I got tired of mashing my knuckles on the lathe when using the chuck key. The one that came with my lathe is too short to use unless the socket in the chuck is near the 12 o‘clock position.
So today’s project was a new longer chuck key turned and milled from a piece of 20mm 4140 HT.
After browsing the web I don’t think I need to heat treat this any further, it should be fine as is.


----------



## Liljoebrshooter (Aug 15, 2020)

Very nice.   Have been saying I was going to build one like it for a long time.  
Joe


----------



## 7milesup (Aug 15, 2020)

Nicely done!


----------



## Mini Cooper S (Aug 15, 2020)

Knuckles? Preserved? Is that what you use to make a knuckle sandwich?


----------



## Masterjuggler (Aug 18, 2020)

I read the title and seriously thought it was an allusion to brass knuckles lol. I really need to do something like this for myself. Is the handle glued in or is there a set screw in the end?


----------



## rock_breaker (Aug 19, 2020)

Nice Job!


----------



## NortonDommi (Aug 19, 2020)

Have you given thought for next wet Sunday when you can make two for your 4-jaw?


----------



## Skierdude (Aug 20, 2020)

Masterjuggler said:


> I read the title and seriously thought it was an allusion to brass knuckles lol. I really need to do something like this for myself. Is the handle glued in or is there a set screw in the end?





Masterjuggler said:


> I read the title and seriously thought it was an allusion to brass knuckles lol. I really need to do something like this for myself. Is the handle glued in or is there a set screw in the end?

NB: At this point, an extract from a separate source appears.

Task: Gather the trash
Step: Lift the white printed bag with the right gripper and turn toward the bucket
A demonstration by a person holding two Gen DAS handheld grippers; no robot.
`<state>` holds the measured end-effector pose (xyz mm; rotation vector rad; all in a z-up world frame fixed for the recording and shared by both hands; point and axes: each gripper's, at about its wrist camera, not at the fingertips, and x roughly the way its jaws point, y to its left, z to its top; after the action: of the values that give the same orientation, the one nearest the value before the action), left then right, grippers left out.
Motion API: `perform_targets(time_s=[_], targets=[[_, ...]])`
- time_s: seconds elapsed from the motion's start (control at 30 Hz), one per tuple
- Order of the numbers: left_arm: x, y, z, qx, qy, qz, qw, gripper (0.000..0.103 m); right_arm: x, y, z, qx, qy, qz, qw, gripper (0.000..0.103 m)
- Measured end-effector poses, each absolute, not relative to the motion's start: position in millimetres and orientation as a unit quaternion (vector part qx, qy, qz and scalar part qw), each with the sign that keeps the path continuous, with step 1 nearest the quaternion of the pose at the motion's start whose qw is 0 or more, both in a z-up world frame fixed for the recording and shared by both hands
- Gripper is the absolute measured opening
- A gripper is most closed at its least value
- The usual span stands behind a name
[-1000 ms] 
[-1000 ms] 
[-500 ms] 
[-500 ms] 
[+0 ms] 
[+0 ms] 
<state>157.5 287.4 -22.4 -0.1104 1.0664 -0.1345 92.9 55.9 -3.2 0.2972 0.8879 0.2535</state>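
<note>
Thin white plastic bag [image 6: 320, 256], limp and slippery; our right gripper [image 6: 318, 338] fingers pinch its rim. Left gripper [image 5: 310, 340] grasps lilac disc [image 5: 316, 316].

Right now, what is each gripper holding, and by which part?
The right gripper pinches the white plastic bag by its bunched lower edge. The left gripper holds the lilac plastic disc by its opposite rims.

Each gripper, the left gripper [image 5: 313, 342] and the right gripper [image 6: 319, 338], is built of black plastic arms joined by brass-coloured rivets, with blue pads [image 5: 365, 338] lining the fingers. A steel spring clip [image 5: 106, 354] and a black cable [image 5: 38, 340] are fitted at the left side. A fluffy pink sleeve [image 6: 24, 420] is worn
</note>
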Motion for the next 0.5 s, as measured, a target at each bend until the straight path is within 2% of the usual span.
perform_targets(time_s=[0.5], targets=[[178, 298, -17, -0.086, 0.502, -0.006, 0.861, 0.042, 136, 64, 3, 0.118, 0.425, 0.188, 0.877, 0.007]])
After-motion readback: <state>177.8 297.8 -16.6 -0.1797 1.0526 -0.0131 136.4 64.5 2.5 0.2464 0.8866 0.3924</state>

Haha. I think I’m a bit past the need for brass knuckles. 
I used a 6mm setscrew to secure the handle.


----------



## Skierdude (Aug 20, 2020)

NortonDommi said:


> Have you given thought for next wet Sunday when you can make two for your 4-jaw?


It does look like a bit of a wet Sunday, I think I’ll start on a slitting saw arbor. I might even have a go at turning a 3MT taper !


----------